In 2024.1 we have noticed that reports printed via a AutoPrint BPM data directive ignore the format culture of the user and always default to the USA date format. This only happens via a data directive, if you print the report normally everything is correct.
So to make matters even more complex if you instead use one of @klincecum’s great functions to generate and send a SSRS report it will give you different results if it is processed Synchronously or Asynchronously. Maybe this is a task agent issue and not a BPM issue?
We’ve had issues with Task Agent for a long time because task agent doesn’t carry “CallContext” or “ClientContext” or any of those which a lot of times affect things like Language, Culture etc It has been quite the nightmare.
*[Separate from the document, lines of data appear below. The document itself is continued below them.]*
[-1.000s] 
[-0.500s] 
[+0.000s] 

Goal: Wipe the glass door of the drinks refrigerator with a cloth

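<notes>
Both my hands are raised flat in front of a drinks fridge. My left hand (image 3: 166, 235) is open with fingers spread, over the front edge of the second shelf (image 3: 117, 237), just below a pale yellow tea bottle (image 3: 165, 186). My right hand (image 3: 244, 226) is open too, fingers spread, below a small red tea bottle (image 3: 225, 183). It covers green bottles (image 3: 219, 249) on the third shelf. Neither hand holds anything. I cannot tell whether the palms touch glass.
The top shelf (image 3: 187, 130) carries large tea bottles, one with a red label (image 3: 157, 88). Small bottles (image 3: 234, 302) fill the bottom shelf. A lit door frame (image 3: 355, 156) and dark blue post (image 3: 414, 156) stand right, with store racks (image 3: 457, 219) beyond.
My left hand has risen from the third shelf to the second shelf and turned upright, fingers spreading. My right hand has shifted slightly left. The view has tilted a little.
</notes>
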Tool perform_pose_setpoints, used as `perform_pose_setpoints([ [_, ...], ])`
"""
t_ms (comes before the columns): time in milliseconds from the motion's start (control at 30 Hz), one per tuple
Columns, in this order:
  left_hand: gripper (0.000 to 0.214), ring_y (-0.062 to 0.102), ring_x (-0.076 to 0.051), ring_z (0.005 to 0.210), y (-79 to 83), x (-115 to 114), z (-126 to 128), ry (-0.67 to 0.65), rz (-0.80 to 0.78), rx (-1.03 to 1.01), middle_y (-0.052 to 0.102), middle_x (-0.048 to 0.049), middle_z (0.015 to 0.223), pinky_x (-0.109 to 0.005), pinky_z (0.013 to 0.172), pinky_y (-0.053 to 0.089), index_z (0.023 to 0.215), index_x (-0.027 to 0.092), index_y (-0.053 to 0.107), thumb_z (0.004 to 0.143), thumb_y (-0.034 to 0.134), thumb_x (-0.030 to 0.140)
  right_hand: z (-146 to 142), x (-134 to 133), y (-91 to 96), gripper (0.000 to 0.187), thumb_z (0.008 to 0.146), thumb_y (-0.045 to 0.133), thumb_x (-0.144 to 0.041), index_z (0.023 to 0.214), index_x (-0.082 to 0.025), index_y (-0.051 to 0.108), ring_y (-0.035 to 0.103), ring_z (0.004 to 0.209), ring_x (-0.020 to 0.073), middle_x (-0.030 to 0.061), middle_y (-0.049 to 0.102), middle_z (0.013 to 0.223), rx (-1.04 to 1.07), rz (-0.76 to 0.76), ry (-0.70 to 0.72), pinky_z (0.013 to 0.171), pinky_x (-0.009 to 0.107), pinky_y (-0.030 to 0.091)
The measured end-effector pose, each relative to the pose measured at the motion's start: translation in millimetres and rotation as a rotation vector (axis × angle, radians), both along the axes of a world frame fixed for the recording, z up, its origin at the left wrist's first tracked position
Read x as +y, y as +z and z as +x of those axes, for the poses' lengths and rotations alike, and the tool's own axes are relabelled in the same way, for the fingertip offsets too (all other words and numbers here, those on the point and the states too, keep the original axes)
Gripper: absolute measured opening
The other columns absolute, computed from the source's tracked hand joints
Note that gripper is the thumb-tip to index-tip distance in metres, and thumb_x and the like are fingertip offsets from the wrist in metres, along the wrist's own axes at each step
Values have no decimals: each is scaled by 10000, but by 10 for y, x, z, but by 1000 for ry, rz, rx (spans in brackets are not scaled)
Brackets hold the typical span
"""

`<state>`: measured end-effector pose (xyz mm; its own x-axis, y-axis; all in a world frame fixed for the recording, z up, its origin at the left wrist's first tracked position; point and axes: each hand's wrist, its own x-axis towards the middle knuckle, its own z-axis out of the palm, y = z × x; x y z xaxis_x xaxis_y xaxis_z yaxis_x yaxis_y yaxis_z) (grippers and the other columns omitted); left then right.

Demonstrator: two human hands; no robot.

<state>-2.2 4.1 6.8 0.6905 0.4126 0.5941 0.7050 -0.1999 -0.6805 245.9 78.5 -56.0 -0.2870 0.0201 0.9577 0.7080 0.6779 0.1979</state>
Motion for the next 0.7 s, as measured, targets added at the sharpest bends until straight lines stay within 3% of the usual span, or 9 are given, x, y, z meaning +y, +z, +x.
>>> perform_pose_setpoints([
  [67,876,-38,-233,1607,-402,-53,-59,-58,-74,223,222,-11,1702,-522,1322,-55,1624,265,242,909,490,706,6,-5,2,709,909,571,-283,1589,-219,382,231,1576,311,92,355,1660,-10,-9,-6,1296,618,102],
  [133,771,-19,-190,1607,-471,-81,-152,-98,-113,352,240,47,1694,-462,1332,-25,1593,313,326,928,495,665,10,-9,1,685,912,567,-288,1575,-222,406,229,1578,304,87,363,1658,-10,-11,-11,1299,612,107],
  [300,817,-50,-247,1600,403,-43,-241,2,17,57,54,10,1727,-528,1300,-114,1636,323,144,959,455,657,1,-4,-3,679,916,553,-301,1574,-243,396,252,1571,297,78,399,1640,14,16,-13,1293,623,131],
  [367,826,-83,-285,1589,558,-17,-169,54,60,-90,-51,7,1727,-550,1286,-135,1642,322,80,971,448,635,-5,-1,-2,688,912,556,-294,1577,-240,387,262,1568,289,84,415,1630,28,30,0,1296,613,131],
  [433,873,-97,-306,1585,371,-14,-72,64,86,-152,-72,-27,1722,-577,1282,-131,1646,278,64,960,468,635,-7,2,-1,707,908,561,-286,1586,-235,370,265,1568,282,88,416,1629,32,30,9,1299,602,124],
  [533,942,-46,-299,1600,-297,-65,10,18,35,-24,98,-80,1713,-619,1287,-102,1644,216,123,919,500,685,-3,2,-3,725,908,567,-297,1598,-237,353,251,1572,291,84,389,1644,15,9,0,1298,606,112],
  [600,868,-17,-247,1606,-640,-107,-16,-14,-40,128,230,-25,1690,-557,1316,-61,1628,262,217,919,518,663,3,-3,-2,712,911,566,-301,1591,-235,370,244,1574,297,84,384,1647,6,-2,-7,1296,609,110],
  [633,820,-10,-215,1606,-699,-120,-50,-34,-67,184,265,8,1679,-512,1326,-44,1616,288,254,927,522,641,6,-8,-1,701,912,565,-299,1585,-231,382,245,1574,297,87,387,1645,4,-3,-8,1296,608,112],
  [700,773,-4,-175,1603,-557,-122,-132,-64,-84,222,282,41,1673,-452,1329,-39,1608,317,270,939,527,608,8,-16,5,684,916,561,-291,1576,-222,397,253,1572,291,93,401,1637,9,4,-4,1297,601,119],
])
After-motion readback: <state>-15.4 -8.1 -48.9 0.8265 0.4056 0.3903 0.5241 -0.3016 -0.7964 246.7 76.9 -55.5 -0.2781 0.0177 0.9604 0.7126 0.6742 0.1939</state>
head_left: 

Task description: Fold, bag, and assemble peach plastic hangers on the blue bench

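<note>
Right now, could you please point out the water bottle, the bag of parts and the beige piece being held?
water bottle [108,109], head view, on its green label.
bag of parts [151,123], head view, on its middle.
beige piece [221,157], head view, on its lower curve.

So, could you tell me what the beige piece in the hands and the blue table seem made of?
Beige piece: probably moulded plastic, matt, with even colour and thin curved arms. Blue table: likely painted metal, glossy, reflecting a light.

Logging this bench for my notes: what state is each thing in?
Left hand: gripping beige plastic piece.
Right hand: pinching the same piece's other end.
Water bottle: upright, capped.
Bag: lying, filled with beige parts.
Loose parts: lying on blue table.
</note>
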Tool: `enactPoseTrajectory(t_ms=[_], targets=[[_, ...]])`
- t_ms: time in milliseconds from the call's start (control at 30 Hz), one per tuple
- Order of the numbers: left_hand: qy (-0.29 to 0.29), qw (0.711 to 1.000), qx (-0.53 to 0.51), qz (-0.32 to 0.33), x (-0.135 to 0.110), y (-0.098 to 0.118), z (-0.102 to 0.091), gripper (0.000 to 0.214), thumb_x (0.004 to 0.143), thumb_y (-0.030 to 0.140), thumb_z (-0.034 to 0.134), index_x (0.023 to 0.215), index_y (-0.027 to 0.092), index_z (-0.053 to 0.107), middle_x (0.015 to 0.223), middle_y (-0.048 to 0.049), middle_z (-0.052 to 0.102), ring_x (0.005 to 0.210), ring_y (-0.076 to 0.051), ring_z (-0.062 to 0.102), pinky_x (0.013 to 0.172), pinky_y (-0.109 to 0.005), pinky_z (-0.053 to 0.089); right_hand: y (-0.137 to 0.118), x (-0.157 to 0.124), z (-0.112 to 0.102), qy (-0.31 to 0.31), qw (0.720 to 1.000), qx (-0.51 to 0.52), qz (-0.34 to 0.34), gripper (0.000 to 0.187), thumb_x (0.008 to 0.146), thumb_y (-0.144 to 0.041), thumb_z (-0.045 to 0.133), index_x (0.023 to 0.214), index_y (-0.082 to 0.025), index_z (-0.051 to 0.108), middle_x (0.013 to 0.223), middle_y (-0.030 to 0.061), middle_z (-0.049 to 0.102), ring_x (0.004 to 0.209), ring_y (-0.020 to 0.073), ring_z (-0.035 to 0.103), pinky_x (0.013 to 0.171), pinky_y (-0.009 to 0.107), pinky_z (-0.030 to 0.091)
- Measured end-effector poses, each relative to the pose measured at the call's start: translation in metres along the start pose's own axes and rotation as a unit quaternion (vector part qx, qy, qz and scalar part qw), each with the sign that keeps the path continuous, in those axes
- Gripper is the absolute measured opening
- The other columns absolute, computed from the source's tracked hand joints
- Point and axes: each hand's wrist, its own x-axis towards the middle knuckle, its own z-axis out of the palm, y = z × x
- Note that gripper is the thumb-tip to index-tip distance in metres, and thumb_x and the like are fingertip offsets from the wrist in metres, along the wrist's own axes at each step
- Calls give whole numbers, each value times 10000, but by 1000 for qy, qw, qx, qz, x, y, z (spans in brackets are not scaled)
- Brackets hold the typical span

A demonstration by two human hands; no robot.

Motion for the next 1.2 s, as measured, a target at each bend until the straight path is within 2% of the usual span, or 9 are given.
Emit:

I’d be curious if you can use one of Kevin’s Functions but use the Temporary Session Creator to “force” a change of Culture or Language if it would fix it. It is what we had to do when running “scheduled” functions to grab Company etc. We had to basically pass in the Company / Plant etc identifier as function parameters and then using the TemporarySession we had to activelly “switch into” that for global variables like
I know @JeffLeBert revamped it, I wonder if there is anything to it, or if it was just missed. Might be on the Epicor side, sending the right data to the SysParam tables.
For anyone following along support confirmed an issue in PRB0283609.
“Creating a temporary session does not change the value of CallContext.CurrentUser”
The use case was that the report style represented a US layout for an AR Invoice - the customer wanted it so that whether it was printed here in the UK or natively in the USA it would always have the US date format, and not follow the user culture.